Había empezado a ver la serie unos días antes. La abandonó por negocios urgentes, pero miró otro capítulo en el DVD traído de Miami cuando regresó al departamento de la calle Humboldt. Se dejaba maravillar por lo intrincado de los operativos de simulacro, por la abrumadora personalidad de los cuatro perpetradores. Esa tarde, luego de concertar una cita con una mujer que había conocido en el lobby del Ritz y discutir con un socio una discrepancia de números, volvió a la serie en la tranquilidad del living con vista a la avenida Niceto Vega. Recostado en el enorme sillón negro, de espaldas a la puerta blindada para bloquear cualquier intromisión no deseada, acomodó el cuerpo entre los almohadones de cuero ecológico y le dio play al disco con los últimos capítulos. Su sonrisa aparecía sin esfuerzo con las improbables y disparatadas situaciones y la ilusión televisiva lo ganó casi en seguida. Gozaba del placer casi perverso de irse distanciando momento a momento de lo que lo rodeaba, y sentir a la vez que su cabeza descansaba cómodamente en los mullidos almohadones, que el vaso de whisky seguía al alcance de la mano, y que aquella noche sería compartida con una belleza exótica como nunca había imaginado le iba a tocar en su vida.

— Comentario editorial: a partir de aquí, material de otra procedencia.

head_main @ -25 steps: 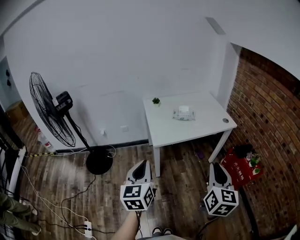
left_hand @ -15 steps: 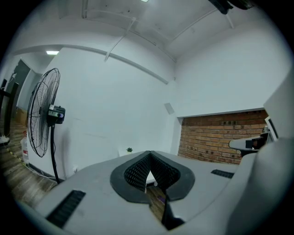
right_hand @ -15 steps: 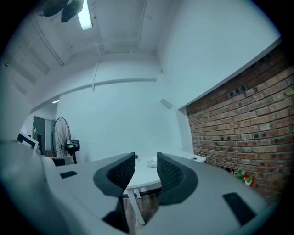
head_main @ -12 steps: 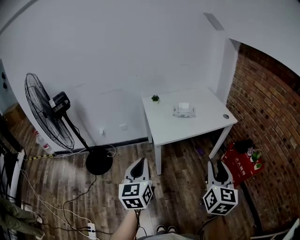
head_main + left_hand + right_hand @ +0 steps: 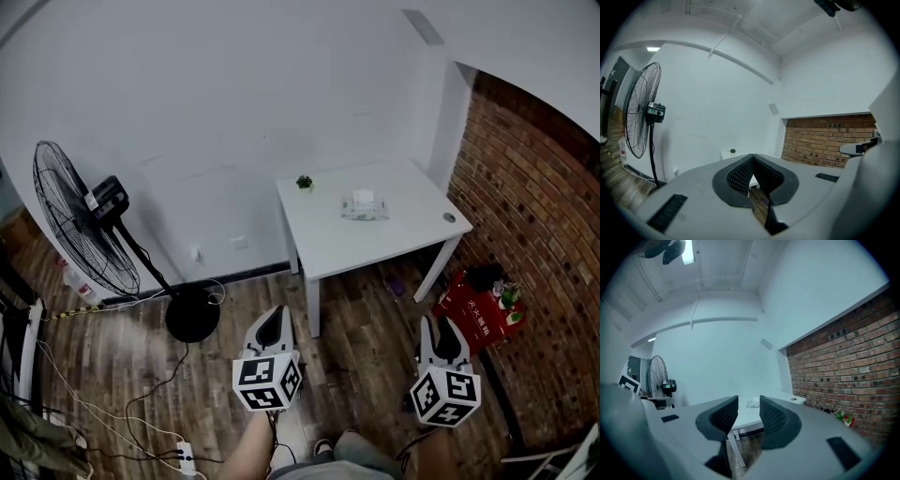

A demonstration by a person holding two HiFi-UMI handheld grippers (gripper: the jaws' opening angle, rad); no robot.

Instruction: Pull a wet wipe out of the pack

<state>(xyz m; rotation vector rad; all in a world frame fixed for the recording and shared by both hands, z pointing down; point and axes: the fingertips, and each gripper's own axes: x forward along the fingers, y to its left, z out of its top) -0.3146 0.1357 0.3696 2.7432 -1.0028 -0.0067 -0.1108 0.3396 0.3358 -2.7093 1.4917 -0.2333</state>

Escena a escena, absorbido por la pantalla, dejándose ir hacia los personajes de una estoicidad implacable, fue testigo del desarrollo del plan maestro. Primero aparecía Medina como el guardaespaldas de una heredera rusa en un vestido de Dior; ahora llegaba Lamponne, que se hacía pasar por un empleado del lujoso hotel junto a la playa. Admirablemente dirigía sus movimientos Santos contando regresivamente a través de un handy, pero Ravenna ya estaba en la habitación contigua a la de la víctima, poniéndose una barba postiza y un gorro de cosaco. La pistola Makarov 1952 se entibiaba en su mano, y la víctima, un usurero despiadado, bajaba las escaleras marmoladas hacia el bar donde habría de pedirse como siempre un Blue Label con dos hielos. La irrefrenable mente de Santos hacía parecer que todo estaba decidio desde siempre. La mujer, rubia, alta, misteriosa, imitó una fracción de segundo antes el pedido del usurero y eso los hizo sonreír y mirarse y entablar una conversación trivial, pero sutilmente seductora. Él se presentó como un hombre de recursos, y ella parecía nerviosa y asustada. Nada había sido olvidado por los simuladores: coartadas, azares, posibles errores. A partir de ese encuentro cada movimiento de la víctima se sincronizó perfectamente con el perfil psicológico preparado en la investigación. Cuando las manos se tocaron fugazmente, Ravenna apareció en las escaleras con paso robótico y dando mueres al capitalismo le disparó salvas a Medina y a Lamponne, que caían en charcos de sangre falsa.
Sin tocarse ya, respirando agitadamente por la carrera, la mujer y el usurero se subieron a un taxi con destino al Aeropuerto Internacional. Ella debía llamarlo cuando hiciera la conexión en Brasil. Él debía contactar a sus socios y deudores para que la ayudaran a lo largo del viaje, a cambio de extensiones y perdones en los créditos. Ravenna volvió a la Argentina en otro vuelo, llegando a Palermo en un modesto Torino conducido por el Asistente. En el camino discutieron lo desfavorecidas que quedaban las cadenas de pizza norteamericanas frente a sus contrapartes porteñas, hasta distinguir entre el smog de la ciudad del millón de camionetas 4×4 el perfil del edificio del usurero. Ravenna se acomodó la barba falsa y recordó las palabras de Santos: llave escondida para la rusa entre las macetas del zaguán. Ocho pisos por ascensor. El encargado no estaría a esa hora, y no estaba. El caniche de Mabel del 8ºA no debía ladrar y no ladró. Luego, un largo pasillo y una puerta blindada que debía abrirse de golpe. Entonces la pistola Makarov en la mano, el vaso de whisky, el enorme sillón negro, el cuerpo de Máximo Cozzetti entre los almohadones de cuero ecológico mirando Los Simuladores.